File spoon-archives/marxism-international.archive/marxism-international_1997/marxism-international.9708, message 395


Date: Fri, 29 Aug 1997 02:35:34 -0400 (EDT)
From: Siddharth Chatterjee <siddhart-AT-mailbox.syr.edu>
Subject: M-I: Internal & External Change: 2




[From the book "Dialectical Materialism - Its Laws, Categories and
Practice", Ira Gollobin, Petras Press, NY, 1986, Chapter 5, pp. 103.]


		INTERNAL CHANGE AND EXTERNAL CHANGE
			
			(Continued from Part 1)


Similarly, external, geographic conditions may cause a society to
flourish or wither, depending upon that society's internal nature. In
a decadent society, the Yellow River was "China's sorrow," but in a
socialist China, control measures made this river a benefactor.

The principle of self-movement is vital for pedagogy. For effective
learning, major emphasis in teaching should be placed on providing the
data, instrumentalities, and motivation for the child's self learning,
rather than directly providing a solution to a problem.

Bourgeois versions of history are typically an elaborate hodge-podge
that emphasizes the external and obscures the primary role of the
internal.

    "It has become a popular jest in history to allow great effects
     to spring from small causes [idealized by the phrase 'sensitivity
     to initial conditions' in chaotic systems - SC].... Such a so-called
     cause is to be looked upon as nothing more than an occasion or
     external stimulus.... Consequently these arabesques of history,
     where a huge shape is depicted as growing from a slender stalk,
     are a sprightly but a most superficial treatment. (Hegel)"

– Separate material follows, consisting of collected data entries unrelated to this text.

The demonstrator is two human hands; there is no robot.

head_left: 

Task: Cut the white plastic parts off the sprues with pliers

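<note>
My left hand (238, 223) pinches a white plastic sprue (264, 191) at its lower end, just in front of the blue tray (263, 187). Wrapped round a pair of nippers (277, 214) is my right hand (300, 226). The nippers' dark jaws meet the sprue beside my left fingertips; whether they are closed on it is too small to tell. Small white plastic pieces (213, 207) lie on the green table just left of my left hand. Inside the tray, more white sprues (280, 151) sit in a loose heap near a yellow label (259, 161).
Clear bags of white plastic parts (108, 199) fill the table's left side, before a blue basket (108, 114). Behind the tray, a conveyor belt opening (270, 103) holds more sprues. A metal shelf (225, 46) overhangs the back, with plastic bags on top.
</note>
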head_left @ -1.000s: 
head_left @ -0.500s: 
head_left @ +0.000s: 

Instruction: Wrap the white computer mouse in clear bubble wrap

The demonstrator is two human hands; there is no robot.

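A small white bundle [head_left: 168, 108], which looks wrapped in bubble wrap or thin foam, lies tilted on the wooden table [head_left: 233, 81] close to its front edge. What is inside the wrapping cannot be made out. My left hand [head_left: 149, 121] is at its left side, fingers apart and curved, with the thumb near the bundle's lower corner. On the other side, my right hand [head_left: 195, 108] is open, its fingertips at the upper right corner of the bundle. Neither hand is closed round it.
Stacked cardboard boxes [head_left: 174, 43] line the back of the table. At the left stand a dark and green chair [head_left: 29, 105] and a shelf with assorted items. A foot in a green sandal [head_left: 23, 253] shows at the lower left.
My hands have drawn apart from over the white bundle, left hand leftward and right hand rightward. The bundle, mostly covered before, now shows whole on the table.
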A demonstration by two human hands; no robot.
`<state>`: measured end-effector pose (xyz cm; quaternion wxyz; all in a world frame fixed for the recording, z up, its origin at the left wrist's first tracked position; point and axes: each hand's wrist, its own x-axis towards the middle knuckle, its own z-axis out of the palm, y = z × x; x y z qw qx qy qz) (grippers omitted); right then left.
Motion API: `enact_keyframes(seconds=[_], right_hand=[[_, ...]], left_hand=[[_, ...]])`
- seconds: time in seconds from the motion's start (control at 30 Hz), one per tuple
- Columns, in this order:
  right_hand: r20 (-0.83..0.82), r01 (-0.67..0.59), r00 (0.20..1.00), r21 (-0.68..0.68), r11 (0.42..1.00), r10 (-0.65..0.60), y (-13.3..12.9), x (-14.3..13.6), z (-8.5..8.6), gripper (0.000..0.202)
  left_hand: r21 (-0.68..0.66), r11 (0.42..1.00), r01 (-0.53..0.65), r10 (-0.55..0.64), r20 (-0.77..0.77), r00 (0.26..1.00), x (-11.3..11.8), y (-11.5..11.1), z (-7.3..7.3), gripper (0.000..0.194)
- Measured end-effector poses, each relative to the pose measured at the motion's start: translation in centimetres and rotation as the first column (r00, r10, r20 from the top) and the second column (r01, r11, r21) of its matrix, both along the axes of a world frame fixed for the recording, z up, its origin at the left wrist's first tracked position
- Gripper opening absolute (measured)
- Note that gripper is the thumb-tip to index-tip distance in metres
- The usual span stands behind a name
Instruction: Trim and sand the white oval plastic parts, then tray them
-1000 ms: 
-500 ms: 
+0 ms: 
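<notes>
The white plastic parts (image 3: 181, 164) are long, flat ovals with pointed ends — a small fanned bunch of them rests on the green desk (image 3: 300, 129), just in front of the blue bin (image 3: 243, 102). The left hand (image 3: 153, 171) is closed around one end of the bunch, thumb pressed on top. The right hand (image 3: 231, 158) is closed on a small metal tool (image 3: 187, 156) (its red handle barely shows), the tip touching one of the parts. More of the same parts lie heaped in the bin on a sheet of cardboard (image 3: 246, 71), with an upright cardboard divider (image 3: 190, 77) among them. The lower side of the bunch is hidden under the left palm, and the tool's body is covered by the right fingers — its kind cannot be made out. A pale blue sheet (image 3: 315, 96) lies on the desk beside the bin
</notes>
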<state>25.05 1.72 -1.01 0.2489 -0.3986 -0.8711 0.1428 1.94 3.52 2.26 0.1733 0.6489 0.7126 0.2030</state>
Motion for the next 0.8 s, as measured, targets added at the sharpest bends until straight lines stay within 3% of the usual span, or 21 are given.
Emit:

The primacy of the external is a centerpiece of bourgeois psychology.
George Orwell writes: "A thousand influences constantly press a
working man down into a *passive* role. He does not act, he is acted
upon." Though the external may at times be preponderant, the internal
asserts itself as primary in the overall and long run - the working
man as actor. "The advance of industry... replaces the isolation of
laborers, due to competition, by their revolutionary combination, due
to association." (Marx and Engles)

For the young and for the working class, receptivity to advanced
ideas basically depends on internal maturation: "a revolution cannot
be 'made' [Cf. Wendell Phillips: "Revolutions are not made. They come.
A revolution is as natural a growth as an oak. It comes out of the past.
Its foundations are laid back in history."]... revolutions *grow out*
of objectively (i.e., independently of the will of parties and classes)
matured crises and turns in history...." (Lenin) Correlatively, "*every*
worker's party, in a great country, can only develop itself by internal
struggle....." (Engles).

An increasing knowledge of self-movement - which affirms that the internal
decay of monopoly capitalism can be impeded but not stopped - increasingly
endangers imperialism. To the "inert masses" - a libel that exploiters,
through force, periodically but vainly seek to make true - Sartre
declares in his essay "Materialism and Revolution" (more aptly, "Idealism
and Counterrevolution"):

    "Now the fact is that matter is characterized by its inertia. This
     means that it is incapable of producing anything by itself. It is
     a vehicle of movements and of energy, and it always receives these
     movements and this energy from without. It borrows them and
     relinquishes them."

Sartre tries to bolster his postion: "And let us not forget, moreover,
that a body always receives its energy from without (even intra-atomic
energy is so received)...." He cites no data; clearly, the scientific
facts is that the atom's prime source of energy comes from within,
as evidenced in radioactivity, atomic reactors, atomic bombs, and stellar
processes. Sartre concludes: "To make energy the vehicle of the dialectic
would be transform it by violence into an *idea*". Actually, Sartre's
"idea" nullifies self-movement and does violence to "energy," which
proceeds from within a thing as well as from the impact of other things
upon it. His divorce of "energy" from dialectics in effects keeps the
masses relying not on self-help but on outside help, on an idea, on God,
- in essence, eternally married to the bourgeois status quo. It is
unlikely that Sartre's ukase against self-movement will have any more
restrictive effect in immobilizing people than did the views of Aquinas,
who sought to eternalize a feudal order.